Um sapo de menos de 2 centímetros, encontrado na Mata Atlântica, pode esconder um dos maiores avanços da medicina cardiovascular dos últimos anos. Pesquisadores da Universidade de Brasília (UnB) descobriram que a toxina produzida pelo Brachycephalus ephippium tem potencial terapêutico contra doenças vasculares graves — incluindo a hipertensão e o acidente vascular cerebral (AVC).
O peptídeo isolado, batizado de BPP-BrachyNH₂, demonstrou efeito vasodilatador em testes com animais. O estudo foi publicado no último dia 19 de junho no European Journal of Pharmacology e envolve uma colaboração internacional entre instituições do Brasil, Dinamarca, Portugal e Venezuela.
“Sintetizamos a molécula em laboratório e os resultados foram bastante promissores. É uma substância relativamente simples de reproduzir, o que abre caminho para novos tratamentos cardiovasculares”, afirma o professor José Roberto Leite, da Faculdade de Medicina da UnB, coordenador da pesquisa e cofundador da startup People&Science.

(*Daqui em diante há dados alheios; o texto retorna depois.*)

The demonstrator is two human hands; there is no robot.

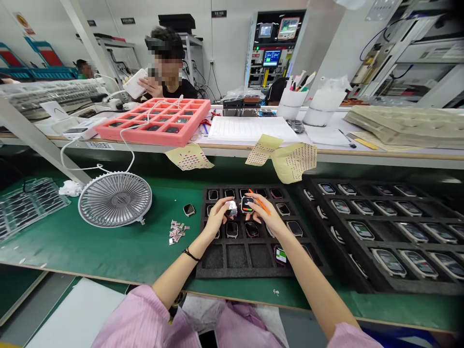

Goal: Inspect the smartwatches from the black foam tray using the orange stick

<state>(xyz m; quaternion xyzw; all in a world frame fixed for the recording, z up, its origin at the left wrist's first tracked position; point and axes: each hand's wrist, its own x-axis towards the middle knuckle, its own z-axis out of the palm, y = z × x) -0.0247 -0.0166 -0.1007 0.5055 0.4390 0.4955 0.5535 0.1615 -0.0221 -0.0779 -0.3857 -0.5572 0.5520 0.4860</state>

Um sapo minúsculo, uma toxina poderosa
O Brachycephalus ephippium chama atenção não só pelo tamanho reduzido — varia entre 1,25 e 1,97 cm —, mas também pela coloração vibrante, em tons de amarelo ou laranja. Natural das regiões montanhosas da Serra do Mar e da Mantiqueira, o animal possui uma toxina cutânea que, segundo os cientistas, tem ação semelhante a de fármacos já utilizados no controle da pressão arterial.
No estudo mais recente, os pesquisadores investigaram o efeito da substância em artérias mesentéricas de ratos — responsáveis por irrigar os órgãos internos com sangue oxigenado. O composto demonstrou promover relaxamento dos vasos sanguíneos, indicando capacidade vasodilatadora.
A ação ocorre por meio da enzima argininosuccinato sintase (AsS), que participa da produção de óxido nítrico — molécula essencial para a regulação do tônus vascular e da pressão arterial. O peptídeo estimula a reciclagem de L-citrulina e aumenta a disponibilidade de L-arginina, o que intensifica a liberação de óxido nítrico pelo organismo.
“Os novos testes mostraram efeitos protetores também sobre o endotélio, o que amplia ainda mais o potencial do composto na prevenção de eventos isquêmicos como o AVC”, explica Leite.
Um problema global — e silencioso
As doenças cardiovasculares continuam sendo a principal causa de morte no mundo. Só no Brasil, elas matam cerca de 380 mil pessoas todos os anos, segundo a Sociedade Brasileira de Cardiologia (SBC). Muitas vezes silenciosas, essas condições evoluem sem sintomas claros, o que dificulta o diagnóstico precoce.
Entre os principais sinais de alerta estão dores no peito e em outras partes do corpo, falta de ar persistente, cansaço extremo, sudorese intensa e inchaços. O infarto, o AVC e a insuficiência cardíaca estão entre os quadros mais comuns e perigosos.
Próximo passo: testes em humanos
Com os bons resultados obtidos em laboratório, a equipe agora se prepara para iniciar os ensaios clínicos com humanos, etapa fundamental para transformar a descoberta em um tratamento aprovado e seguro. No entanto, a continuidade da pesquisa depende de financiamento e apoio institucional.
Além da UnB, participam da pesquisa instituições como a Universidade Federal do Piauí (UFPI), Instituto Federal do Piauí (IFPI), Universidade Estadual do Ceará (UECE), Embrapa Recursos Genéticos e Biotecnologia, além da Universidade de Aarhus, na Dinamarca.
“Temos uma oportunidade concreta de desenvolver um medicamento inovador, acessível e com aplicação ampla. Agora precisamos unir forças para avançar para os testes clínicos”, conclui o professor.